Exercise brief. Look below for the line containing "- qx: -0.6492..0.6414" and the line containing "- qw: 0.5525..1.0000"; repeat exactly those two lines and all lines between them, and nothing else.

*** Begin section ***

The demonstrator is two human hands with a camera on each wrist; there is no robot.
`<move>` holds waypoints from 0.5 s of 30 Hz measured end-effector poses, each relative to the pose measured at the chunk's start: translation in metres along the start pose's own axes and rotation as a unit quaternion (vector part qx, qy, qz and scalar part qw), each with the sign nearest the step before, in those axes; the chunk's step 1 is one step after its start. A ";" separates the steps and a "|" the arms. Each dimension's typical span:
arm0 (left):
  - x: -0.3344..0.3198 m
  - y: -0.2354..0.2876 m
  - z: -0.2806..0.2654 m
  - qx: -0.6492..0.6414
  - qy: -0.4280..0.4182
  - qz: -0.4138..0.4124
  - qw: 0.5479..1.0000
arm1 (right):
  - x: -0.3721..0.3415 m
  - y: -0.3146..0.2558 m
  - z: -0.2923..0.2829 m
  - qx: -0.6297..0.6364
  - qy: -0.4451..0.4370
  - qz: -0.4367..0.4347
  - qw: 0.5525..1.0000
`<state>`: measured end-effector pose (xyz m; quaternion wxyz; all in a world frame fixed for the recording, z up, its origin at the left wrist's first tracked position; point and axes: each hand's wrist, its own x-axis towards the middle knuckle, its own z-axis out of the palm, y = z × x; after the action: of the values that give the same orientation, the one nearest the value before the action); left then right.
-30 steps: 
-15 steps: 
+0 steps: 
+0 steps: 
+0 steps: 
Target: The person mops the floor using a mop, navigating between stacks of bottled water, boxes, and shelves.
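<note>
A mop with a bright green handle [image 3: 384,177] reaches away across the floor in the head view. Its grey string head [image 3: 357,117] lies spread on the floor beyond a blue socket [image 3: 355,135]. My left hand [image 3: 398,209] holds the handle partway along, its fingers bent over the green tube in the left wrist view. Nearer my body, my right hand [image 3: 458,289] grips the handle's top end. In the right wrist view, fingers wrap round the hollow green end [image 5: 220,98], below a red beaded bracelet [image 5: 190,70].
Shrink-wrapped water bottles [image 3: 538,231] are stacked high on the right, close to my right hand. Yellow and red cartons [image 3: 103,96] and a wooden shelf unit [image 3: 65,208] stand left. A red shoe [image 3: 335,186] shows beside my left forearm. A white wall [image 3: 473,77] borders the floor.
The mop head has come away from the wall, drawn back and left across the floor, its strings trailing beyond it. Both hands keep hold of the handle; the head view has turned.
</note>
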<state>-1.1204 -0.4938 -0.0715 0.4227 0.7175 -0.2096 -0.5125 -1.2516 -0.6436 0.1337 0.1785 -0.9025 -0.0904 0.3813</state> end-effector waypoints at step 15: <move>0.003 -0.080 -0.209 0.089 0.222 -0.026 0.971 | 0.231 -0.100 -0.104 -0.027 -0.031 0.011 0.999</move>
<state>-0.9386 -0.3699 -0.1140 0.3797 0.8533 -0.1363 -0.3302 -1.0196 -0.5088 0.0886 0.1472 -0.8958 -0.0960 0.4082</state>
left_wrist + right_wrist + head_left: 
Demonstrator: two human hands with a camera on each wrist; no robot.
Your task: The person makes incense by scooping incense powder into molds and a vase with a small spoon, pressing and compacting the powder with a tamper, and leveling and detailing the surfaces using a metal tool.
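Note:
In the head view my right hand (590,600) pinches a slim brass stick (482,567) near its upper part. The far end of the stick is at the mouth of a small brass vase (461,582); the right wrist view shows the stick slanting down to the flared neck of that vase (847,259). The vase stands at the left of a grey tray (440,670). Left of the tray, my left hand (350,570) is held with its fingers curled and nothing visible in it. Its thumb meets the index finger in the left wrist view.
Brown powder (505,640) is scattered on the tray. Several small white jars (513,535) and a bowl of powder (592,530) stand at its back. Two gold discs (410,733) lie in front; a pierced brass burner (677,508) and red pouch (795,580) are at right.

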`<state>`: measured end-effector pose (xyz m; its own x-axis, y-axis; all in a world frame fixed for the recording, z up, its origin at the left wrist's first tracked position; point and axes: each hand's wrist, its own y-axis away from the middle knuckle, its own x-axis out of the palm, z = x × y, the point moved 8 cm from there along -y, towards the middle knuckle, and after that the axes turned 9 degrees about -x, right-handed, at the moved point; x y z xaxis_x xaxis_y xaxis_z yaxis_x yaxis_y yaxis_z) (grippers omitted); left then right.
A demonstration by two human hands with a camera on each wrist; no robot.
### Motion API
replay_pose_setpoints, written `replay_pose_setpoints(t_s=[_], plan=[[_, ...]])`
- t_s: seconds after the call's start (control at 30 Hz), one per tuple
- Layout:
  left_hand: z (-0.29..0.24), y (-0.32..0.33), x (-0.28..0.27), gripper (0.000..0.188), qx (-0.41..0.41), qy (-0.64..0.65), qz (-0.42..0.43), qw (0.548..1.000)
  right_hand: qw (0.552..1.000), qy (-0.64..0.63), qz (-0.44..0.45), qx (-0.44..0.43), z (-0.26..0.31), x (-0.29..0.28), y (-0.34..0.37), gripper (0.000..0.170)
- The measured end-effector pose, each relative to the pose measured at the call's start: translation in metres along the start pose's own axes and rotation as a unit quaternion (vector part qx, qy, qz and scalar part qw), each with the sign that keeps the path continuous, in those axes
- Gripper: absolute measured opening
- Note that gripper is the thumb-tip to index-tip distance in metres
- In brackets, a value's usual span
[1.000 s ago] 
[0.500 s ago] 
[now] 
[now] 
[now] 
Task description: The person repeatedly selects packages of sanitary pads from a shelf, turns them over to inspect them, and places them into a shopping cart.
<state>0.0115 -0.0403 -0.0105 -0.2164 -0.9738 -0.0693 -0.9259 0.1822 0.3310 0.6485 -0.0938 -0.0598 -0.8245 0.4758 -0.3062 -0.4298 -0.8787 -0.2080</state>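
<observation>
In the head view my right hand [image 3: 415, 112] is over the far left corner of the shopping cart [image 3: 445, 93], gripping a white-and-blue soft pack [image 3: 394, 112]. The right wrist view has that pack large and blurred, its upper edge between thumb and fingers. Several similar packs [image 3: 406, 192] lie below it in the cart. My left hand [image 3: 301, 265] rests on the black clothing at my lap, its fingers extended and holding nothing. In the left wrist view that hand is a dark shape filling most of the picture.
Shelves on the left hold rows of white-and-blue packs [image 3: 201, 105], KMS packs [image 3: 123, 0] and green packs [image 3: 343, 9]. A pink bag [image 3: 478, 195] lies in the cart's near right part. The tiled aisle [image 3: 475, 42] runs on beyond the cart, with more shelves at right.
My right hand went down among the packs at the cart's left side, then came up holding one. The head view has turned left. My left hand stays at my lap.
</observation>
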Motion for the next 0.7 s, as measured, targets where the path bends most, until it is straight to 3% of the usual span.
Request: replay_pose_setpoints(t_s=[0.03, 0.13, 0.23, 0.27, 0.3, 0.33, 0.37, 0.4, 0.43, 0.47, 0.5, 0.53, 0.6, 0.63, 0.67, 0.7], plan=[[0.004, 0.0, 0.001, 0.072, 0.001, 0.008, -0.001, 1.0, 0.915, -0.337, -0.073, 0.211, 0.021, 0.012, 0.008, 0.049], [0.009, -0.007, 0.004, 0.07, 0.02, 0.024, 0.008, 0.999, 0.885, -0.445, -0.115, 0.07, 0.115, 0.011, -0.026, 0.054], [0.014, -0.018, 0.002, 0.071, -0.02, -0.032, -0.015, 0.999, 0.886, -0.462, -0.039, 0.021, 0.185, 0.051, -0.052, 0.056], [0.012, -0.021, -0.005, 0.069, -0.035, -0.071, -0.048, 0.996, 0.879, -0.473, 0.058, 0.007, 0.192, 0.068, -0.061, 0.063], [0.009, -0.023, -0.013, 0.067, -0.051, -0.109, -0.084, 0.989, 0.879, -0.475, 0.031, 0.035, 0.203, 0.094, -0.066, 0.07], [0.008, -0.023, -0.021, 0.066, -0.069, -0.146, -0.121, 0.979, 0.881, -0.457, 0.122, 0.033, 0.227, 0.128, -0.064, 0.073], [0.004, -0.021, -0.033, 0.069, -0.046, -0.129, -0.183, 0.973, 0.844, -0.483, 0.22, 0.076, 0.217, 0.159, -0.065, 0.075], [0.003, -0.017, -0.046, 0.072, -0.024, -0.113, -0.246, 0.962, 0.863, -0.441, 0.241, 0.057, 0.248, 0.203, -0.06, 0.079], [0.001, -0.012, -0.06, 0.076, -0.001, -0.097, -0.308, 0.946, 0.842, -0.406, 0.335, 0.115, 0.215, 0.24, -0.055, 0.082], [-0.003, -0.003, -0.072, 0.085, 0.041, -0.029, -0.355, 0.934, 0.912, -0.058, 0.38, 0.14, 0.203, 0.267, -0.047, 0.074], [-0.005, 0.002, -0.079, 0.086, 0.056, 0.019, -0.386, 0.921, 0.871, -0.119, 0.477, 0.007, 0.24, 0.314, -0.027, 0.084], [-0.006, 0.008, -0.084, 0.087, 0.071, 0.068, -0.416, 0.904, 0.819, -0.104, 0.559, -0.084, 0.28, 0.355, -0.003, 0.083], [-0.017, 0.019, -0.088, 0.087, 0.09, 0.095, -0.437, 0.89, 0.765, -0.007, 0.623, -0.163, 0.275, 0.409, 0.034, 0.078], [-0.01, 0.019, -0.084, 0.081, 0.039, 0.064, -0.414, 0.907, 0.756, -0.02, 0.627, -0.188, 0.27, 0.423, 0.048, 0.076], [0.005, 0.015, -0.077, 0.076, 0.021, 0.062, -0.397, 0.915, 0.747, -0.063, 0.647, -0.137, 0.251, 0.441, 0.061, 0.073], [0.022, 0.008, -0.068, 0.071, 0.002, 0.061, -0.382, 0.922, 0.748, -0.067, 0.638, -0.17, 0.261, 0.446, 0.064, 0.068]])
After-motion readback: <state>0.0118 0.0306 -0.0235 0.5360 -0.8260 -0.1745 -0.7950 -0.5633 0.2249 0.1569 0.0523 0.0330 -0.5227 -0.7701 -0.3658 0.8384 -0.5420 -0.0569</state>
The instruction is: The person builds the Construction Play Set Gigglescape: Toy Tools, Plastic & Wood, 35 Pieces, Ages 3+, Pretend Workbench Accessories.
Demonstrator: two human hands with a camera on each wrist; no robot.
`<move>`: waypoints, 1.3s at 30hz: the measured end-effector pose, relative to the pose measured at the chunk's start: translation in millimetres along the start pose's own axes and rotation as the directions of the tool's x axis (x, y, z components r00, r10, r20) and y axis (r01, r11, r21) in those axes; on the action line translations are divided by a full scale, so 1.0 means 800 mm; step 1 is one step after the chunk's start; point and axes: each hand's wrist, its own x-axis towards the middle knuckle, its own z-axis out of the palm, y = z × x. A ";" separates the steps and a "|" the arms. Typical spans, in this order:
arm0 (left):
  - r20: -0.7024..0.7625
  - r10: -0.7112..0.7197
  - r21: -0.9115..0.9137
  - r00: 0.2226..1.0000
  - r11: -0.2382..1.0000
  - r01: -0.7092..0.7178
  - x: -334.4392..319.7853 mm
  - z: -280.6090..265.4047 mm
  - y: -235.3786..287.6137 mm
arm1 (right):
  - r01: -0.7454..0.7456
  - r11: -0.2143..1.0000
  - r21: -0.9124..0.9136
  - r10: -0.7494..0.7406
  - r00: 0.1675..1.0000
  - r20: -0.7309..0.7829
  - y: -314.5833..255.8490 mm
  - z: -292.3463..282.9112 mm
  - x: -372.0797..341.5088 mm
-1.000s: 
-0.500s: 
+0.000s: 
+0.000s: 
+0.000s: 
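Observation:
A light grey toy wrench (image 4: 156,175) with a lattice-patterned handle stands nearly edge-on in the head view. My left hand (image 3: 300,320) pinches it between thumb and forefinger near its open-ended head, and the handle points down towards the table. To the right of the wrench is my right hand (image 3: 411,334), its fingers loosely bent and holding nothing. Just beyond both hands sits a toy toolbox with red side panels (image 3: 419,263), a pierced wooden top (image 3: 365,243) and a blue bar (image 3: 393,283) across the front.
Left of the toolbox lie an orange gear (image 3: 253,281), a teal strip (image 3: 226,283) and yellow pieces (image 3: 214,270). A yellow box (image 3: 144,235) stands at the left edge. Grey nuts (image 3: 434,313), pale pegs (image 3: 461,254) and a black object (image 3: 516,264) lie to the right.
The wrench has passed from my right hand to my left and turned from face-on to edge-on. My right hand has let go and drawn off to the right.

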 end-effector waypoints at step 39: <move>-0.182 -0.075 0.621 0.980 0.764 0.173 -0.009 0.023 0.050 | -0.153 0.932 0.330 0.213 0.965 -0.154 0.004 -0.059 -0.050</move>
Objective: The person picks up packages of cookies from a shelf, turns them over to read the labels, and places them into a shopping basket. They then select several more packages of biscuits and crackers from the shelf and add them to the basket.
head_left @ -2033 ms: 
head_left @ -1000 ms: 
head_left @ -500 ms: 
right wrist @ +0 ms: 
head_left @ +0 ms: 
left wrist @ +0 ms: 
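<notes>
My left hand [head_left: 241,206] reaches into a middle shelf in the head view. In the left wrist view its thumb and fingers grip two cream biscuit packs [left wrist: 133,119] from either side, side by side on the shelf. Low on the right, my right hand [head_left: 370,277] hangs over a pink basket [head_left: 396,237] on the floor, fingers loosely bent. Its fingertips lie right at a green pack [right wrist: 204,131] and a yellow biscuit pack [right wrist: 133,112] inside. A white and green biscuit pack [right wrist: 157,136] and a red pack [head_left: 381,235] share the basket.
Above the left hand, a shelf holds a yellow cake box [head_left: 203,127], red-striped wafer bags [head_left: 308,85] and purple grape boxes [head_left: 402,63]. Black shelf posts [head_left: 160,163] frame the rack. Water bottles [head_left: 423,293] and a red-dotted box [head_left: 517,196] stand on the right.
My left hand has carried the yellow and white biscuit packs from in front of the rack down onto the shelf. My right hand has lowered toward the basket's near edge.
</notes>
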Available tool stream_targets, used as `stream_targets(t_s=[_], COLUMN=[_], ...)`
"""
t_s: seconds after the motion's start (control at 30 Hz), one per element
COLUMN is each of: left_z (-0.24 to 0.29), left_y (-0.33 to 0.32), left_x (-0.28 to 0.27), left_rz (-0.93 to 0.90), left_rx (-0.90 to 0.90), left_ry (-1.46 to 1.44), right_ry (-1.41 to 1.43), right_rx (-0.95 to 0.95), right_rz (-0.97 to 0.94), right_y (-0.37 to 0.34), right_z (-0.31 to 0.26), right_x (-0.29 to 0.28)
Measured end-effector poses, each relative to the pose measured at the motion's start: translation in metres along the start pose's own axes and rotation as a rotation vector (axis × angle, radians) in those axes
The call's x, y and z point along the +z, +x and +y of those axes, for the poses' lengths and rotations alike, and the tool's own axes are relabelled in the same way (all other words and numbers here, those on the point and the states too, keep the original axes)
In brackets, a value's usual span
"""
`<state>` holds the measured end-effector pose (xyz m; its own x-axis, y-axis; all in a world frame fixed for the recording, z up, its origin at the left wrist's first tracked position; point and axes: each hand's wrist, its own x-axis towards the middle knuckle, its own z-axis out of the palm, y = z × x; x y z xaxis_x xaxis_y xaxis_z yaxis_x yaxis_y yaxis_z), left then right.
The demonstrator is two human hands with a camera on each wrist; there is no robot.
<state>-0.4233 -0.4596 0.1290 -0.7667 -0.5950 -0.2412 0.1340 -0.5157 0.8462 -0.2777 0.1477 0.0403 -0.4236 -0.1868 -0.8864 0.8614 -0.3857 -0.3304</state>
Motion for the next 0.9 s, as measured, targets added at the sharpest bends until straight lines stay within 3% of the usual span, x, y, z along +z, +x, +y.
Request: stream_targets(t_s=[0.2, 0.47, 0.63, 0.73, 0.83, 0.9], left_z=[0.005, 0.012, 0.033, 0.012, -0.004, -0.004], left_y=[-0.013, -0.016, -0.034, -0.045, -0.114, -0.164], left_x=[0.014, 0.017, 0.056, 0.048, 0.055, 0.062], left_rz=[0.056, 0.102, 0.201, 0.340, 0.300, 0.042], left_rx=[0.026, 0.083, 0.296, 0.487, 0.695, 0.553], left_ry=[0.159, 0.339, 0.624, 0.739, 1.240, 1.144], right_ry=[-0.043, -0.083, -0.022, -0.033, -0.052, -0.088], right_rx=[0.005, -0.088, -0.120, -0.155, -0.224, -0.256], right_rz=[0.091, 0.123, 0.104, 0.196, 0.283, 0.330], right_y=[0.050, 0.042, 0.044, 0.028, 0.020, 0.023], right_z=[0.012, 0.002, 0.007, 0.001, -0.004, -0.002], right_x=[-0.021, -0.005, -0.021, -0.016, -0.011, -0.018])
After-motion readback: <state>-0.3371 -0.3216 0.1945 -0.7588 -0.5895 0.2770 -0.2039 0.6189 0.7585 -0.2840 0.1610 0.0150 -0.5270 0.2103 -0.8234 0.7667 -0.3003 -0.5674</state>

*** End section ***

Written response.
  - qx: -0.6492..0.6414
  - qy: -0.4280..0.4182
  - qz: -0.4138..0.4124
  - qw: 0.5479..1.0000
arm1 (right):
  - x: -0.3721..0.3415 m
  - y: -0.3146..0.2558 m
  - z: -0.2923..0.2829 m
  - qx: -0.6297..0.6364
  - qy: -0.4451..0.4370
  - qz: -0.4367..0.4347
  - qw: 0.5525..1.0000

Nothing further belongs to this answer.